L’Espagne a annoncé vendredi le rétablissement temporaire de contrôles aux frontières pour les voyageurs arrivant d’Italie, en réponse au refus de Rome de lever les restrictions imposées après la crise migratoire à Sebta.

Une mesure miroir instaurée dès samedi
L’Espagne a annoncé vendredi le rétablissement temporaire des contrôles aux frontières intérieures pour les voyageurs arrivant d’Italie, en réponse au refus de Rome de lever les contrôles frontaliers imposés aux voyageurs venant d’Espagne dans le contexte de la crise migratoire à Sebta, ville occupée d’Afrique du Nord. Selon le gouvernement espagnol, ces contrôles temporaires dans les ports et aéroports sont entrés en vigueur samedi à 0h (vendredi 22h GMT) et seront maintenus jusqu’au 7 septembre, sauf changement de circonstances. Ces mesures comprennent des contrôles aléatoires d’identité et de documents, justifiés de façon caustique par Madrid au regard de « la persistance de la pression migratoire irrégulière » à laquelle l’Italie est elle-même confrontée.

Une décision précipitée par le rejet de l’ultimatum
Le gouvernement espagnol a déclaré que l’Italie avait réintroduit unilatéralement, le 1er août et sans notification préalable, des contrôles aux frontières pour les voyageurs en provenance d’Espagne, qualifiant ces mesures d’« injustifiées, discriminatoires et contraires aux intérêts de l’Union européenne ». Madrid avait initialement fixé un ultimatum à Rome, exigeant la levée de ces contrôles avant le 9 août. Mais le gouvernement italien avait réagi en assurant ne « en aucun cas [avoir] l’intention de revenir sur la décision de suspendre l’application de l’accord de Schengen aux ressortissants de pays tiers en provenance d’Espagne, au moins jusqu’au 15 août », rejetant tout « ultimatum ou imposition » concernant « la sécurité nationale et le contrôle des frontières » — un refus qui a précipité la riposte espagnole.

Une brouille inédite entre alliés européens
Cette brouille, rare entre deux alliés de l’UE et de l’Otan, intervient après que 72 000 migrants ont franchi la frontière depuis le Maroc vers Sebta fin juillet, dont environ 70 000 sont depuis retournés au Maroc.
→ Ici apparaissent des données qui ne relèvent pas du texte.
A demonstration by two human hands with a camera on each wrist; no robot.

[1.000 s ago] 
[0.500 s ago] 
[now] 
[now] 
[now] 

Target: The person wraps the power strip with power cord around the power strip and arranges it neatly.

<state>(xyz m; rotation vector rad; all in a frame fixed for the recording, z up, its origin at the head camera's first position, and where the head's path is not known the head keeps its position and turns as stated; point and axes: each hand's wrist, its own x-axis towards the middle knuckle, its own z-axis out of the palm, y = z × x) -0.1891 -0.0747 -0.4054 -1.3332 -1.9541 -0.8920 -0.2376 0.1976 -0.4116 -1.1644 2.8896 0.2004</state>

Madrid rappelle qu’aucune des personnes arrivées à Sebta n’a pu entrer dans l’espace Schengen, la ville n’étant pas incluse dans son périmètre géographique.

Une vigilance maintenue face à d’éventuelles nouvelles arrivées
Selon des médias locaux, la police espagnole surveille les rumeurs circulant en ligne concernant d’éventuelles nouvelles arrivées de migrants à Sebta, sans que les autorités n’aient toutefois indiqué s’attendre à une répétition de l’afflux observé la semaine précédente.